Z2-1867 — Interim report
1.
Identifying practical significance through statistical comparison of meta-heuristic stochastic optimization algorithms

We proposed a practical Deep Statistical Comparison (pDSC), which takes into account practical significance when making a statistical comparison of meta-heuristic stochastic optimization algorithms for single-objective optimization. For achieving practical significance, two variants of the standard DSC ranking scheme are proposed. The first is called sequential pDSC, and takes into account practical significance by preprocessing of the independent optimization runs in a sequential order. The second is called Monte Carlo pDSC, and avoids any dependency of practical significance with regard to the ordering of optimization runs. The analysis of identifying practical significance on benchmark tests for single-objective problems, shows that for some cases, both variants of pDSC compared to the Chess Rating System for Evolutionary Algorithms (CRS4EAs) approach give different conclusions. Preprocessing for practical significance is carried out in a similar way, but there are cases when the conclusion for practical significance differ, which comes from the different statistical concepts used to identify practical significance.

COBISS.SI-ID: 32837159
2.
Mix and Rank: A Framework for Benchmarking Recommender Systems

Recommender systems use big data methods, and are widely used in various social-network, e-commerce, and content platforms. With their increased relevance, online platforms and developers are in need of better ways to choose the systems that are most suitable for their use-cases. At the same time, the research literature on recommender systems describes a multitude of measures to evaluate the performance of different algorithms. For the end-user however, the large number of available measures do not provide much help in deciding which algorithm to deploy. Some of the measures are correlated, while others deal with different aspects of recommendation performance like accuracy and coverage. To address this problem, we propose a novel benchmarking framework that mixes different evaluation measures in order to rank the recommender systems on each benchmark dataset, separately.

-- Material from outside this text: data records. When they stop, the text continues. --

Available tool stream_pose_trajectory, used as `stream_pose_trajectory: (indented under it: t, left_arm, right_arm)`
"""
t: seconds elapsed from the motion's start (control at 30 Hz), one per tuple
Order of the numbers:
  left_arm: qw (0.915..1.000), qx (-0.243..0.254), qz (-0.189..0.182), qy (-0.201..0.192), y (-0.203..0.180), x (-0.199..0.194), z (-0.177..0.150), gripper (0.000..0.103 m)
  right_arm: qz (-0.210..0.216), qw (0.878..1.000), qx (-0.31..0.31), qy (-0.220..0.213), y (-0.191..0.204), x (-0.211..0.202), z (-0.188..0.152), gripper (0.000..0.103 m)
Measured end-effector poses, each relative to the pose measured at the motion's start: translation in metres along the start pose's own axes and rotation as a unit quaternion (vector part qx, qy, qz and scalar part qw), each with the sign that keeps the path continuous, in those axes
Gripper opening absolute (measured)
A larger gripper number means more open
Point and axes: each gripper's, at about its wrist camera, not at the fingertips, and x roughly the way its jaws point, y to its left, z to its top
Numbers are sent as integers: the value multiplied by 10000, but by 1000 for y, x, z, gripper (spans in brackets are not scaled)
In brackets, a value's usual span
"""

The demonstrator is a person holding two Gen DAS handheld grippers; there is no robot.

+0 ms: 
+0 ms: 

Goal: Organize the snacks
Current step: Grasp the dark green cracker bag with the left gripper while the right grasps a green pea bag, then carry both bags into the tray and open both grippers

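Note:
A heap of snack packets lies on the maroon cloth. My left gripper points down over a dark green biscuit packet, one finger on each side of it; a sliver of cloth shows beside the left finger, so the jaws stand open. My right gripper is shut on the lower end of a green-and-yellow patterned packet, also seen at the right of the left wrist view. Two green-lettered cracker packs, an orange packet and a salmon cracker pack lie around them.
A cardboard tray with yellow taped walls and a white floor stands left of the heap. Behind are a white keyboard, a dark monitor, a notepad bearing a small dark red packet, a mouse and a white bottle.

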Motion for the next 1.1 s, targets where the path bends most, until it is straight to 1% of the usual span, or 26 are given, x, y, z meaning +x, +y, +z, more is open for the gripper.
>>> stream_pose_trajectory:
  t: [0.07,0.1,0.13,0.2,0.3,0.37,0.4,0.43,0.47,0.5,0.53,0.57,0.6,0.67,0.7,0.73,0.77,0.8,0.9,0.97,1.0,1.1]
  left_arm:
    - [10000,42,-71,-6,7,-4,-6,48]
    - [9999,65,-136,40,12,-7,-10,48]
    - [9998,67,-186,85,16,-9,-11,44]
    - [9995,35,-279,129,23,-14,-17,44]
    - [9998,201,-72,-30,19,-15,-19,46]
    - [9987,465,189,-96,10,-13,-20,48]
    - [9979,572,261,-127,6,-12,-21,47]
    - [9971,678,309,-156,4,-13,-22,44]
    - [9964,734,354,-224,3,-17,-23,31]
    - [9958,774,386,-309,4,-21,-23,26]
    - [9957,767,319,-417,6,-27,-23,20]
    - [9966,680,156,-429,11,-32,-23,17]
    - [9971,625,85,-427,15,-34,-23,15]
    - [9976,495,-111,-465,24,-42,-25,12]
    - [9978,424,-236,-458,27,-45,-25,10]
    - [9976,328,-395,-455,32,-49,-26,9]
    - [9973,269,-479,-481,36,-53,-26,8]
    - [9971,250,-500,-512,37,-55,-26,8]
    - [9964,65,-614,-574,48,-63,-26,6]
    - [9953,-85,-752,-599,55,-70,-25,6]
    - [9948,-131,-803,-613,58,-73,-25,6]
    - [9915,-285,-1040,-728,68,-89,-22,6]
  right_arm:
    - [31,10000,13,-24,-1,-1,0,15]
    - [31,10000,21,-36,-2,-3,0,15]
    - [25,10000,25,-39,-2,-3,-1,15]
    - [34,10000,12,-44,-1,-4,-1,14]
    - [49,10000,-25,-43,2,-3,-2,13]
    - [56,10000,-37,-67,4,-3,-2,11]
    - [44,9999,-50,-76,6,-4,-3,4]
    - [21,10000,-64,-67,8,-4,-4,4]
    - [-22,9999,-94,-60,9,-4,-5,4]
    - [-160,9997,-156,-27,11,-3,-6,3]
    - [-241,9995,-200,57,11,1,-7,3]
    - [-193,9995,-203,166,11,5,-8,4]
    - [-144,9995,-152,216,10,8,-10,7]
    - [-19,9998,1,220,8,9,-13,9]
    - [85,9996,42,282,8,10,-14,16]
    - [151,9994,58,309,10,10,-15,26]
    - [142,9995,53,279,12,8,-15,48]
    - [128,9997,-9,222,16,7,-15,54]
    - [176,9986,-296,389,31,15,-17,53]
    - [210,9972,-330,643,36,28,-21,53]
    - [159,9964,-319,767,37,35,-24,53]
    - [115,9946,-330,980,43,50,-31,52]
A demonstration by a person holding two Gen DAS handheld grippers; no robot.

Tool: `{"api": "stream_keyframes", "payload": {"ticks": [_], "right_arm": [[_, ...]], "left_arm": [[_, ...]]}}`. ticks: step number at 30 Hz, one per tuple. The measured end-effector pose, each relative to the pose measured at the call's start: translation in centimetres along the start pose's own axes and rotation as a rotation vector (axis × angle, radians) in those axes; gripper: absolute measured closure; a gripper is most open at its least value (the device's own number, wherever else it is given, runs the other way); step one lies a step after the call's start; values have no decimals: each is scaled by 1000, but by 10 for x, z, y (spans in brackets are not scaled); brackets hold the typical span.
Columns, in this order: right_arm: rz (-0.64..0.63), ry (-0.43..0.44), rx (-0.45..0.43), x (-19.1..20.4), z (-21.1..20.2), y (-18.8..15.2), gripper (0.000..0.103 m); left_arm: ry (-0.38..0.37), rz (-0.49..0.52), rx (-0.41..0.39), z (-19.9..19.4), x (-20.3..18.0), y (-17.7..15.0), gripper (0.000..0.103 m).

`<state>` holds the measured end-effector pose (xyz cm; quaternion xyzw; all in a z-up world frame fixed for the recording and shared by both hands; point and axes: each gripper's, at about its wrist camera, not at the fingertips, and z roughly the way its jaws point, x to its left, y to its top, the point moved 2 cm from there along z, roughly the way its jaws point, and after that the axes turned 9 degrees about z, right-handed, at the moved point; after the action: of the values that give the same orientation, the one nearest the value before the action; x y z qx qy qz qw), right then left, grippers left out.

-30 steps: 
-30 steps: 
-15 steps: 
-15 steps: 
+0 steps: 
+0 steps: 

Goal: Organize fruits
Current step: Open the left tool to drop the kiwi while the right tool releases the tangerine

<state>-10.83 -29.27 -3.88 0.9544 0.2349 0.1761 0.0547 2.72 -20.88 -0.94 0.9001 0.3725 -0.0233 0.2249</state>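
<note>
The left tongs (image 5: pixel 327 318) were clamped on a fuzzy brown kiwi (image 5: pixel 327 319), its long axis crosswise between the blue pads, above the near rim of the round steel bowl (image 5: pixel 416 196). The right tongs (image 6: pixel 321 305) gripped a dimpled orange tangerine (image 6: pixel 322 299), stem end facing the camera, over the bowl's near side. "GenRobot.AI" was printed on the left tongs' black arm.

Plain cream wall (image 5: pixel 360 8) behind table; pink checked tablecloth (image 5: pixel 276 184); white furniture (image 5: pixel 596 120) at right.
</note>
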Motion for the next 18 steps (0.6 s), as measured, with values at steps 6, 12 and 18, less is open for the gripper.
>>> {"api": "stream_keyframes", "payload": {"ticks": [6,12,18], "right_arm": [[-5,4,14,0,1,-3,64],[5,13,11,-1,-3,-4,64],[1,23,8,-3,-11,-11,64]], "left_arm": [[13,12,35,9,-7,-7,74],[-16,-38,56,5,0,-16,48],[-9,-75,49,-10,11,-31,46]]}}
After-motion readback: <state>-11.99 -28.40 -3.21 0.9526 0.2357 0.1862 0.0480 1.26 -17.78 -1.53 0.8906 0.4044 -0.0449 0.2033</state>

Additionally, our approach discovers sets of correlated measures as well as sets of evaluation measures that are least correlated. We investigate the robustness of the proposed methodology using published results from an experimental study involving multiple big datasets and evaluation measures. Our work provides a general framework that can handle an arbitrary number of evaluation measures and help end-users rank the systems available to them.

COBISS.SI-ID: 33220391
3.
DSCTool: A web-service-based framework for statistical comparison of stochastic optimization algorithms

DSCTool is a statistical tool for comparing performance of stochastic optimization algorithms on a single benchmark function (i.e. single-problem analysis) or a set of benchmark functions (i.e., multiple-problem analysis). DSCTool implements a recently proposed approach, called Deep Statistical Comparison (DSC), and its variants. DSC ranks optimization algorithms by comparing distributions of obtained solutions for a problem instead of using a simple descriptive statistic such as the mean or the median. The rankings obtained for an individual problem give the relations between the performance of the applied algorithms. To compare optimization algorithms in the multiple-problem scenario, an appropriate statistical test must be applied to the rankings obtained for a set of problems. The main advantage of DSCTool are its REST web services, which means all its functionalities can be accessed from any programming language. In this paper, we present the DSCTool in detail with examples for its usage.

COBISS.SI-ID: 32930343